Le Covid-19 pourrait ainsi se soigner "soit avec de la chloroquine, de la vitamine C à haute dose ou encore du peroxyde d’hydrogène", et ne serait qu'une "programmation" pour "faire disparaître 90% de l'humanité". Ou bien pour "rendre obligatoire" la vaccination afin de permettre "des implants nano- technologiques, un contrôle total et irréversible de la vie de chaque humain". Des théories croisées tout au long de cette crise sanitaire, que les médias ont longuement démenties.

Un groupe qui nie l'existence du coronavirus

A la tête du groupe "Conseil national de transition", celui qui appelle chacun à faire entendre son ras-le-bol se présente depuis près de 30 ans comme l'inventeur de la "démosophie", un modèle de société anti-oligarchique. Son existence en ligne remonte à une vidéo intitulée "L'appel aux Français". Postée en mars 2014, avec 44.000 vues à son actif en six ans, elle est supposée lancer le "réveil" de la population, demandant aux Français de réagir. Un an après, le 18 juin 2005, les fondateurs du groupe avaient proclamé que le gouvernement en place était "illégitime", l'invitant à "céder aux citoyens la gestion de leur pays". Car ces membres pensent que la république n'est plus légitime depuis le traité de Lisbonne, en décembre 2007, qui a permis une meilleure coordination des Etats membres de l'Union européenne alors même que les Français avaient rejeté un texte établissant une constitution pour l'Europe. Depuis, la France serait "sous l'autorité illégale" de l'UE et les gouvernements successifs une "oppression".
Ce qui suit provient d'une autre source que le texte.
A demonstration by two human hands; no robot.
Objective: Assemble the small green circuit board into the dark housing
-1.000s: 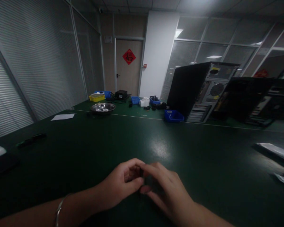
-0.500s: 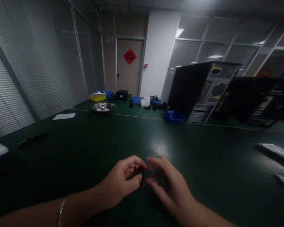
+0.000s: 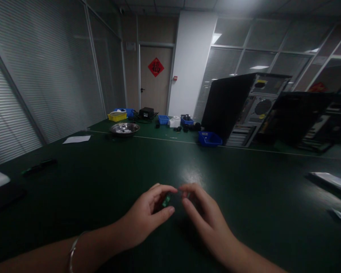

Assez opaque, ce groupe n'avait fait parler de lui que le 14 juillet 2015. A Paris, il avait annoncé prendre le pouvoir pour la fête nationale. A l'époque 300 personnes avaient manifesté dans la capitale afin d'"occuper l'Élysée" pour "instaurer le Conseil national de transition". Si cette action avait été un flop total, celle récemment lancée par le fondateur de ce mouvement a grands coups de messages sur les réseaux sociaux peut s'avérer plus inquiétante. Arrivant sur un terreau très sensible à ce type de théories, Éric-Régis Fiorile demande non seulement de faire entendre sa colère, mais aussi à chaque Français de retirer son masque de protection devenu "muselière", et d'être "courageux" face à une "pandémie-fantôme".
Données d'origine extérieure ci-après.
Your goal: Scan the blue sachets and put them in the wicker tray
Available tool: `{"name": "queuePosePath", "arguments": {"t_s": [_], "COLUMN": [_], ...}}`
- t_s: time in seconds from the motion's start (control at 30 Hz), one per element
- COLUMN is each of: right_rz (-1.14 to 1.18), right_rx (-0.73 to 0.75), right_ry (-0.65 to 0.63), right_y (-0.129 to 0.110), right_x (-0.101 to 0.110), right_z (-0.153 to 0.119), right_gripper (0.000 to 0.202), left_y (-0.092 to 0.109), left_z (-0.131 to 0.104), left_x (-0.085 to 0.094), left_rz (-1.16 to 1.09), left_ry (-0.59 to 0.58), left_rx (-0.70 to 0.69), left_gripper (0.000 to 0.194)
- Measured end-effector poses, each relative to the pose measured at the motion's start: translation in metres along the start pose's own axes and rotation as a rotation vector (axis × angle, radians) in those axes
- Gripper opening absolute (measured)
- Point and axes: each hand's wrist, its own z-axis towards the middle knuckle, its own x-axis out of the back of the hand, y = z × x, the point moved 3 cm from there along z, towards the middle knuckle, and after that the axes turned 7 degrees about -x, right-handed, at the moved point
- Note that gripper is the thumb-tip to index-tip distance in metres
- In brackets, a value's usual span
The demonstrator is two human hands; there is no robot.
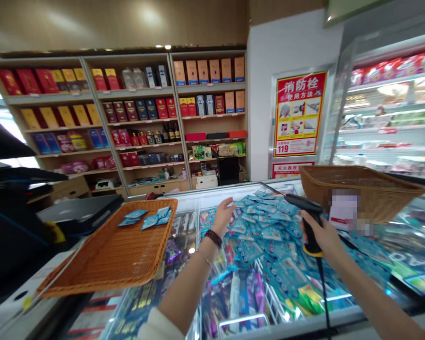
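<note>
My right hand (320, 238) is wrapped around the grip of a black handheld barcode scanner (310, 205) with a yellow trim, its cable hanging down in front. To its left, my left hand (224, 216) reaches out with fingers apart and nothing visible in them. That hand is at the left edge of a large heap of small blue packets (269, 231), which lies on a glass-topped freezer; I cannot tell if it touches them. Several more blue packets (157, 218) lie at the far end of a shallow orange-brown wicker basket (127, 252) on the left.
A deeper brown basket (378, 189) stands behind the heap at right. Colourful wrapped goods (233, 297) show inside the freezer. Dark counter equipment (14, 245) is at far left. Shelves of boxes (141, 111) line the back wall, with a red and yellow poster (299, 113) beside them.
</note>
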Motion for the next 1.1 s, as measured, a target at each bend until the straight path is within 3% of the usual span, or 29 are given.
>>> {"name": "queuePosePath", "arguments": {"t_s": [0.17,0.33,0.43,0.5,0.57,0.67,0.83,1.0,1.1], "right_rz": [0.045,0.104,0.12,0.105,0.077,0.054,0.063,0.087,0.104], "right_rx": [-0.028,-0.093,-0.135,-0.171,-0.2,-0.228,-0.262,-0.303,-0.303], "right_ry": [-0.157,-0.39,-0.518,-0.587,-0.647,-0.697,-0.584,-0.558,-0.562], "right_y": [0.014,0.038,0.059,0.073,0.083,0.091,0.094,0.094,0.091], "right_x": [-0.07,-0.161,-0.204,-0.222,-0.231,-0.232,-0.224,-0.225,-0.226], "right_z": [-0.014,-0.052,-0.076,-0.089,-0.098,-0.103,-0.098,-0.098,-0.101], "right_gripper": [0.049,0.048,0.052,0.055,0.056,0.056,0.054,0.046,0.048], "left_y": [0.033,0.065,0.073,0.072,0.068,0.057,0.046,0.048,0.053], "left_z": [0.009,0.008,0.004,0.001,0.0,-0.001,-0.003,-0.006,-0.008], "left_x": [0.118,0.237,0.291,0.317,0.332,0.34,0.34,0.341,0.34], "left_rz": [0.295,0.864,1.189,1.279,1.303,1.338,1.37,1.398,1.448], "left_ry": [0.127,0.221,0.212,0.216,0.236,0.261,0.339,0.265,0.267], "left_rx": [-0.013,0.03,0.2,0.321,0.406,0.474,0.5,0.479,0.435], "left_gripper": [0.033,0.039,0.043,0.043,0.042,0.051,0.073,0.037,0.047]}}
Après la découverte de ces formes taguées sur des "routes, ouvrages d'art et bâtiments", plusieurs enquêtes ont été ouvertes dans le Lot, a fait savoir la gendarmerie locale à l'AFP ce mercredi, du chef de "dégradations par inscriptions, signes ou dessins". Elles font suite à des plaintes de collectivités territoriales ou particuliers. Des enquêtes ont aussi été ouvertes ailleurs dans l'ouest de la France, notamment dans l'Aveyron, la Corrèze et en Dordogne, ou encore à Gaillac.